E o que isso tem a ver com robôs conscientes?
Pois bem, a declaração do agora ex-engenheiro do Google, Blake Lemoine, de que o emulador de linguagem natural LaMDA havia "adquirido consciência" causou alarde, e, embora não passe de um equívoco, trouxe à baila a necessidade de investigar que tipo de equívocos são esses.
De saída, cabe observar algo que pode parecer óbvio, mas nem tanto: algoritmos operam em instâncias de silício, inorgânicas e, portanto, desprovidas de um tal impulso ao objeto. Caso seja possível abrigar códigos de máquina em uma instância orgânica - como nos sonhos de roteiros como Blade Runner e West World - a conversa poderá ser outra, mas isso por ora não passa de literatura.
É preciso ter em mente que, dentro das possibilidades atuais, chatbots criados para emular uma conversa em linguagem natural são o que se pode chamar de 'stochastic parrots', ou 'papagaios estocáticos'.

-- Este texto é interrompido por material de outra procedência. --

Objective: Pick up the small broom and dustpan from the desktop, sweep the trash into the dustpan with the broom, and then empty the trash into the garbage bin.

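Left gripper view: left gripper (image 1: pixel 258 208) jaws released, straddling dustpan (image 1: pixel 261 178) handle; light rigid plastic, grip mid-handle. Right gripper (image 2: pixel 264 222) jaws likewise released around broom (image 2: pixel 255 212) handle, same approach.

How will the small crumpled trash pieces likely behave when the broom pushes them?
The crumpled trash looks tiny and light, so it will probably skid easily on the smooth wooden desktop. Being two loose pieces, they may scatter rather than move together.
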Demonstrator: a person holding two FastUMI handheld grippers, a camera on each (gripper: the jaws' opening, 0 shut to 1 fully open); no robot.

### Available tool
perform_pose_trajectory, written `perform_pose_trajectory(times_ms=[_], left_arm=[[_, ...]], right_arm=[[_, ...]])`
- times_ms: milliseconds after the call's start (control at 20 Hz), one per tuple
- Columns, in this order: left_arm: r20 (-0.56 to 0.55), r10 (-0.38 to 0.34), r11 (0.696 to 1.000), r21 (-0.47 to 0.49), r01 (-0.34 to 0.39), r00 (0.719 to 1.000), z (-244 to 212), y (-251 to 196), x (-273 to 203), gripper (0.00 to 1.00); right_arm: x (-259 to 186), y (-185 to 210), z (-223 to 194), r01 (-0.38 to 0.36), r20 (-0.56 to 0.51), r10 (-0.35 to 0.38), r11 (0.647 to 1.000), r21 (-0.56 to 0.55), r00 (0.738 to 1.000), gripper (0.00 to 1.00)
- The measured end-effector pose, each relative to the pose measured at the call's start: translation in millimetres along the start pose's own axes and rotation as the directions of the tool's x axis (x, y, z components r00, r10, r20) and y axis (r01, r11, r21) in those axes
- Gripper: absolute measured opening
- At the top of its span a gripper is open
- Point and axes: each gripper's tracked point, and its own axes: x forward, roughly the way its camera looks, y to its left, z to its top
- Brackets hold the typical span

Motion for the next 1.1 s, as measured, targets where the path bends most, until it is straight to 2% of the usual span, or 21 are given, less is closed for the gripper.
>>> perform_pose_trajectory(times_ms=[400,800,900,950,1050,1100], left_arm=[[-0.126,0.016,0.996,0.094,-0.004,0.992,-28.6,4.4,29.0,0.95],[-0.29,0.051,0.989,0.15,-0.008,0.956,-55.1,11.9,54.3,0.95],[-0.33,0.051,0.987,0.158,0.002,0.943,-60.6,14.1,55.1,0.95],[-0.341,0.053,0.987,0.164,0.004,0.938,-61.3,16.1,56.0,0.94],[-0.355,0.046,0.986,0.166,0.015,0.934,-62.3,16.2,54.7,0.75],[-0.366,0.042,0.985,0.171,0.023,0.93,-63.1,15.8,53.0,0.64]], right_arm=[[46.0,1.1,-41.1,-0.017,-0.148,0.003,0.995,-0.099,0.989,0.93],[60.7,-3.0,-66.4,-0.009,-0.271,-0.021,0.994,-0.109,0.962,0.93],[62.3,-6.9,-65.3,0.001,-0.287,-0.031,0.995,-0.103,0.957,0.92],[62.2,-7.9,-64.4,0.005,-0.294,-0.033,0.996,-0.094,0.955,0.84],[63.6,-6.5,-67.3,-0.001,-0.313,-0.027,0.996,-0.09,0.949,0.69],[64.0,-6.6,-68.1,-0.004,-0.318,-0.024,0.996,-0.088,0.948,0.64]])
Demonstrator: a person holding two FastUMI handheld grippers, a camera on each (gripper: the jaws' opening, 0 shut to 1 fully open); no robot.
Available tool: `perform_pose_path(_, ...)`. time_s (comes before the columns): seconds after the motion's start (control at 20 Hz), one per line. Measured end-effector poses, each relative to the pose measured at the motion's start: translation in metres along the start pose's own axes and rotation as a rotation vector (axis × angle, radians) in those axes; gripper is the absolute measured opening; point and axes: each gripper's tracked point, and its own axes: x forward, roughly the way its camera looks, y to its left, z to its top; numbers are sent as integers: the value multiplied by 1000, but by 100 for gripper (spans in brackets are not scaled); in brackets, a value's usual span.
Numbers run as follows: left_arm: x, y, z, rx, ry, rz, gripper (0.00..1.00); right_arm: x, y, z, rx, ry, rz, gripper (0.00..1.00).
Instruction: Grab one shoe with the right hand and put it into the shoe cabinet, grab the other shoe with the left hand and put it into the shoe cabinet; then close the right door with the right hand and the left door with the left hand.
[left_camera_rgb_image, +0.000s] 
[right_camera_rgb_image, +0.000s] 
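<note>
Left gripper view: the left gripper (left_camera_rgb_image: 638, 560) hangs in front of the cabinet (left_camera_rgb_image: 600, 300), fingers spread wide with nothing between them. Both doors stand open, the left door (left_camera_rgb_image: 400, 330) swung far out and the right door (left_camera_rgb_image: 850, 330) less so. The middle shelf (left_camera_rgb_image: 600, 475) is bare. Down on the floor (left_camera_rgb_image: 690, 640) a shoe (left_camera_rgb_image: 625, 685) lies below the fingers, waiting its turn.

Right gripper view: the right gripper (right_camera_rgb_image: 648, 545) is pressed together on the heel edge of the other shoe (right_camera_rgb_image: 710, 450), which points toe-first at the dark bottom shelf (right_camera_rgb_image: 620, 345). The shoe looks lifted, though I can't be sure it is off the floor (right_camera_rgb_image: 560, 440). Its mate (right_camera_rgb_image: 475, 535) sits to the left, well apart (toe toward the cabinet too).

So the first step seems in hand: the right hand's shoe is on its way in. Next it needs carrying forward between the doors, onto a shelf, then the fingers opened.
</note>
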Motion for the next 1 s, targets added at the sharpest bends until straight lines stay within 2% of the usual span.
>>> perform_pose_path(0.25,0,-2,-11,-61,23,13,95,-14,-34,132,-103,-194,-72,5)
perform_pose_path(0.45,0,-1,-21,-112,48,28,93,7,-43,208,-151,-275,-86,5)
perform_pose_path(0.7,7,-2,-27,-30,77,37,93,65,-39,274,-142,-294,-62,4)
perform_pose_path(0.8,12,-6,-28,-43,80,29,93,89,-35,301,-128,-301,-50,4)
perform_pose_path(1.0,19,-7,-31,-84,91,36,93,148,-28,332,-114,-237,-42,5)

Isso significa que escolhem a próxima palavra que irão encadear numa frase com base num estoque gigantesco de sentenças, orientados unicamente por elas, porém sem qualquer notícia do contexto em que estão inseridas - noção de contexto, essa, invariavelmente atrelada a um domicílio orgânico animado.
O que anima a linguagem humana?
Cabe observar que nenhum experimento até hoje foi capaz de reconstruir a sopa primordial, tampouco transformar em organismos vivos compostos inorgânicos. Citando Lacan (1955):
O fenômeno da vida permanece, em sua essência, completamente impenetrável, continua a nos escapar por mais que nos empenhemos.
Assim sendo, a linguagem humana não se encadeia enquanto pura lógica de símbolos passíveis de seres descritos em modelos matemáticos, mas instanciada em um corpo 'vivo', embora pouco saibamos sobre o que esse 'estado de vida' seja.
Sim, a máquina hoje é capaz de gerar, a paritr de trilhões de sentenças estocadas, uma frase gramaticalmente correta e passível de se dizer que 'faça sentido' - embora sejamos nós, seres animados em um contexto de impulso ao objeto, os únicos capazes de validar esse sentido. Citando Jeanne Granon-Lafont, em A topologia de Jacques Lacan (1985):
O desejo é metonímico e corre sob a cadeia de significantes. É somente ele que assegura a coesão dos elementos descontínuos que são as palavras. É para um sujeito desejante que a frase se fecha num sentido.
É, portanto, de um corpo que se trata quando palavras se encadeiam, algo que a máquina estará sempre, de antemão, desprovida.
Para a máquina, a produção de uma frase será tão somente a resultante de uma grande equação. Um truque, tão bem feito que pode parecer para alguns ter sido gerado por um ser não apenas senciente, mas consciente do que diz.
O cachorro da Boston Dynamics é senciente?
Senciente, adjetivo: Capaz de sentir ou perceber através dos sentidos. Que possui ou consegue receber impressões ou sensações.
Não, o cachorro da Boston Dynamics não passa de um emulador de seres sencientes. Não são animados, tal como cachorros de fato, pela matéria orgânica que os constitui, desempenham tão somente um simulacro maquínico dela.
E, no caso humano, o estado de senciência dá um passo a mais, posto que nossa estrutura única de linguagem nos permite um tipo diferenciado de consciência.
Um ser humano pode, por exemplo, escrever uma peça teatral como Hamlet, e através de seu personagem principal refletir sobre a finitude de sua própria existência, algo inimaginável aos demais seres vivos, cujo estado de senciência permanece limitado ao presente.
Além disso, nosso impulso ao objeto, em comparação ao impulso instintivo que fixa o animal em um número determinado de alvos, fragmenta-se em semânticas culturais variadas (vegetarianos, carnívoros, polígamos, celibatários, etc.), premido por uma falta que vai do objeto em si à necessidade de um significado que oriente suas relações com ele.
Enfim, é de um corpo humano que se trata quando palavras se encadeiam, algo que, como já dito, a máquina de antemão não dispõe.
Encerro esse breve e um tanto descontínuo ensaio citando Walt Withman: "Camarada, isso não é um livro. Quem o toca, toca num homem".